Zdaniem 71-letniego Alaina Juppe, mera Bordeaux, który opowiada się - jak się wyraził - "za głębokimi, ale pozbawionymi brutalności reformami" - takimi, które są nie tylko wiarygodne, ale i biorą pod uwagę konsekwencje społeczne, propozycja Fillona jest pozbawiona realizmu, bo "raczej trudno wyobrazić sobie sytuację, w której urzędnik państwowy będzie pracować więcej - za mniej".
"Nie mówię, że to łatwe, ale mówię, że to jest możliwe" - ripostował Fillon, wskazując, że lansowany przezeń program wyzwoli mechanizm psychologiczny w samej Francji i za granicą, który nareszcie pozwoli uwierzyć, że "Francja da się reformować".
Podejmując kwestie światopoglądowe, Alain Juppe zarzucił swemu adwersarzowi, że "kultywuje skrajnie tradycyjną wizję społeczeństwa" opowiadając się za zakazem przerywania ciąży czy kwestionując różnorodność kulturową i religijną Francji. - A Francja to przede wszystkim wielość korzeni, wyznawanych religii, kolorów skóry - podkreślił.
62-letni Fillon odparł na to, że nie pozwoli, by przyprawiano mu maskę "średniowiecznego tradycjonalisty": nie ma bowiem zamiaru kwestionować prawa kobiet do podejmowania decyzji o przerwaniu ciąży, chociaż jako "żarliwy katolik nie jest temu oczywiście przychylny". - Nie ukryję się przed mym sumieniem - dodał.
Najwięcej emocji w debacie wywołały kwestie związane z podejściem do Rosji.
Alain Juppe nie krył, że jest "zaszokowany tym, iż prezydent Władimir Putin wybiera sobie swego kandydata w wyborach prezydenckich we Francji". Fillon, którego przyjacielskie relacje z Putinem nie są dla nikogo we Francji tajemnicą, bronił się wskazując, że jego bardzo dobre relacje z przywódcą Rosji wyniknęły z faktu, iż byli premierami mniej więcej w tym samym czasie. "To jedyne stosunki, jakie nas łączą" - powiedział.

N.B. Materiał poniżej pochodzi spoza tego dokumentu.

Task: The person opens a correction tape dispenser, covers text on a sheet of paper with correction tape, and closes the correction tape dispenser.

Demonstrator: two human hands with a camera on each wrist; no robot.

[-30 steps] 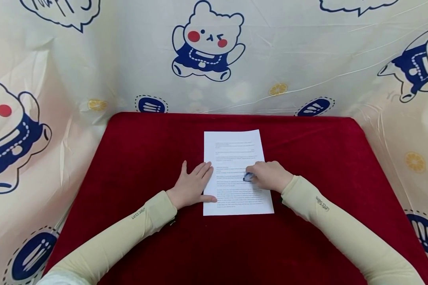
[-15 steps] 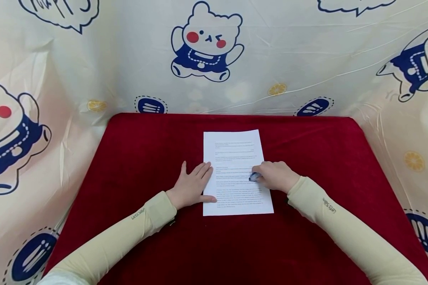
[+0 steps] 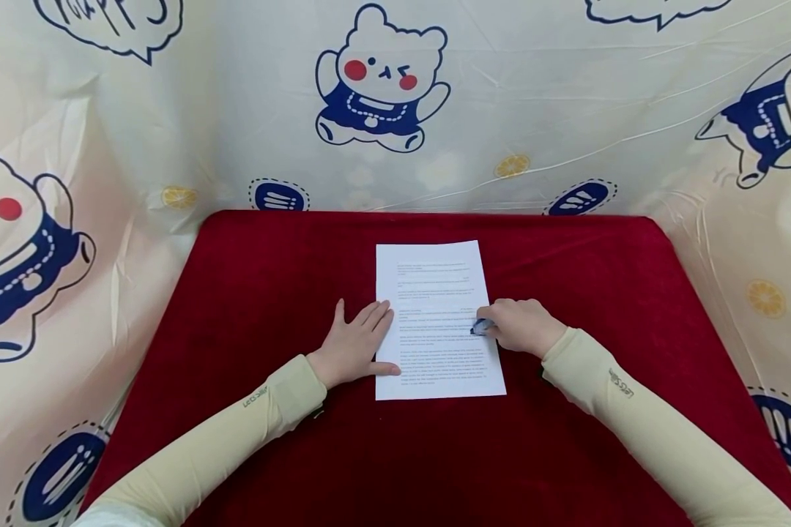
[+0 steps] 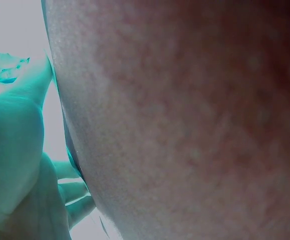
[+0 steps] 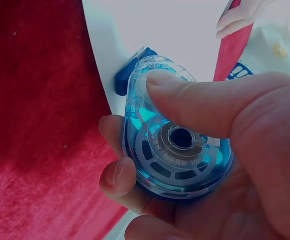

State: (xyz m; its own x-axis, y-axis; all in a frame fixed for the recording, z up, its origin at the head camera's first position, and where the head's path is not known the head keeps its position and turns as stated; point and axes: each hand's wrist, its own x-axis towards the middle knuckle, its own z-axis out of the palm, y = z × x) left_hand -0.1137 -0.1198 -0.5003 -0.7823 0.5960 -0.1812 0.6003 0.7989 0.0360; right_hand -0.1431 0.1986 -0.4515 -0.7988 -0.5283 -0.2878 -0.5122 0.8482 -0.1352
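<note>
A white sheet of printed paper (image 3: pixel 428 285) lies on the red-covered table. My left hand (image 3: pixel 352 348) rests flat at its left edge, fingers spread and thumb over the lower text. In the head view my right hand (image 3: pixel 524 326) is over the sheet's right edge, gripping a clear blue correction tape (image 5: pixel 180 165). Up close in the right wrist view, the thumb presses on the see-through case and fingers curl beneath it. Its dark blue tip (image 5: pixel 129 72) is at the paper; exact contact is hard to tell. Skin fills most of the left wrist view.
Red velvety cloth (image 3: pixel 270 256) covers the table around the sheet. Behind and at both sides hangs a pale curtain (image 3: pixel 250 88) printed with bears and orange slices. Cream sleeves (image 3: pixel 231 417) cover both forearms.
My right hand has slid steadily rightward across the sheet with the correction tape, toward the paper's right edge. My left hand and the sheet have stayed in place.
</note>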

Podkreślił, że opowiada się za dialogiem z Moskwą, ponieważ dalsza izolacja Rosji będzie prowadzić do zajęcia przez Kreml "bardziej twardego stanowiska, zamykania się przed światem i uruchomieniem odruchów nacjonalistycznych".
Zbliżenie z Moskwą nie wyklucza w żaden sposób podtrzymania tradycyjnego sojuszu francusko-amerykańskiego - dodał.
62-letni Francois Fillon jest faworytem w drugiej turze prawyborów i to prawdopodobnie on zmierzy się z liderką skrajnie prawicowego Frontu Narodowego Marine Le Pen podczas wyborów w 2017 r.
Na taką możliwość wskazuje opublikowany w środę sondaż firmy Ifop-Fiducial. Zgodnie z nim na Fillona ma zamiar zagłosować 65 proc. ankietowanych, na jego rywala Alaina Juppe - 35 proc.
Około 75 proc. zwolenników partii Republikanie, o której nominację walczą dwaj byli premierzy, Juppe i Fillon, zagłosuje na tego ostatniego.